Project

General

Profile

Bug #6887

improve performance of dataset/table[-handle] parameters

Added by Constantin Asofiei over 1 year ago. Updated 4 months ago.

Status:
Review
Priority:
Normal
Assignee:
-
Target version:
-
Start date:
Due date:
% Done:

0%

billable:
No
vendor_id:
GCD
case_num:
version:

History

#1 Updated by Constantin Asofiei over 1 year ago

In a large application, there is this JMX reported times (count/millis/nanos):

OrmDataSetParam/9056/177.895895/177895895
OrmDynamicDataSetParam/1783/202.068386/202068386
OutputDataSetHandleCopier/206/144.215879/144215879

Most of the time is spent in StaticDataSet.bind, copyDataSetImpl and TemporaryBuffer.copyAllRows.

#2 Updated by Eric Faulhaber over 1 year ago

  • Assignee set to Boris Schegolev

Constantin, is this something you think can reasonably be reproduced with some simplified test cases, which would illustrate the issue with the 3 methods you noted, or do you think it is better for Boris to set up the large application you were using?

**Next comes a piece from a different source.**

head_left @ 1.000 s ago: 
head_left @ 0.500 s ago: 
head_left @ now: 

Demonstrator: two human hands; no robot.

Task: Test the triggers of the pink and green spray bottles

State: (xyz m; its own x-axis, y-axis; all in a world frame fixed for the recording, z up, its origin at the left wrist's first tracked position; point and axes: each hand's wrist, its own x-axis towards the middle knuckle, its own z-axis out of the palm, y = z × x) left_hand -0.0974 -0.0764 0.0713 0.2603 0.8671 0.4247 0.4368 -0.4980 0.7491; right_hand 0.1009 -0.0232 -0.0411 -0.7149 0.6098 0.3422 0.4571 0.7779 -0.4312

#3 Updated by Constantin Asofiei over 1 year ago

A starting point for a test to check the performance is this, made of two programs:
  1. dstest.p which defines internal procedures, accepting dataset-handle and a dataset parameter:
    def temp-table tt1 field f1 as int.
    def dataset ds1 for tt1.
    
    procedure proc0a.
       def input-output parameter dataset-handle dsh1.  
       delete object dsh1 no-error.
    end.
    procedure proc0b.
       def output  parameter dataset-handle dsh1.  
       delete object dsh1 no-error.
    end.
    procedure proc0c.
       def input parameter dataset-handle dsh1.  
       delete object dsh1 no-error.
    end.
    
    procedure proc1.
        def input parameter dataset for ds1.
    end.
    
    
  2. a dsrun.p program, which is being executed:
    def temp-table tt1 field f1 as int.
    def dataset ds1 for tt1.
    
    def var i as int.
    def var l1 as int64.
    def var l2 as int64.
    def var hds as handle.
    def var h as handle.
    
    hds = dataset ds1:handle.
    run dstest.p persistent set h.
    
    do i = 1 to 10:
      create tt1.
      tt1.f1 = i.
      release tt1.
    end.
    
    // run once to warm-up the FWD server
    run proc0a in h (input-output dataset-handle hds).
    run proc0b in h (output dataset-handle hds).
    run proc0c in h (input dataset-handle hds).
    run proc1 in h (input dataset ds1 by-reference).
    
    l1 = etime.
    do i = 1 to 2000:
      run proc0a in h (input-output dataset-handle hds).
    end.
    l2 = etime.
    message "input-output dataset-handle" l2 - l1 "ms".
    
    l1 = etime.
    do i = 1 to 2000:
      run proc0b in h (output dataset-handle hds).
    end.
    l2 = etime.
    message "output dataset-handle" l2 - l1 "ms".
    
    l1 = etime.
    do i = 1 to 2000:
      run proc0c in h (input dataset-handle hds).
    end.
    l2 = etime.
    message "input dataset-handle" l2 - l1 "ms".
    
    l1 = etime.
    do i = 1 to 10000:
      run proc1 in h (input dataset ds1 by-reference).
    end.
    l2 = etime.
    
    message "input by-reference dataset" l2 - l1 "ms".
    

The tt1 temp-table needs to be expanded to hold 50-100 fields (like f1, f2, f3, ..., f50).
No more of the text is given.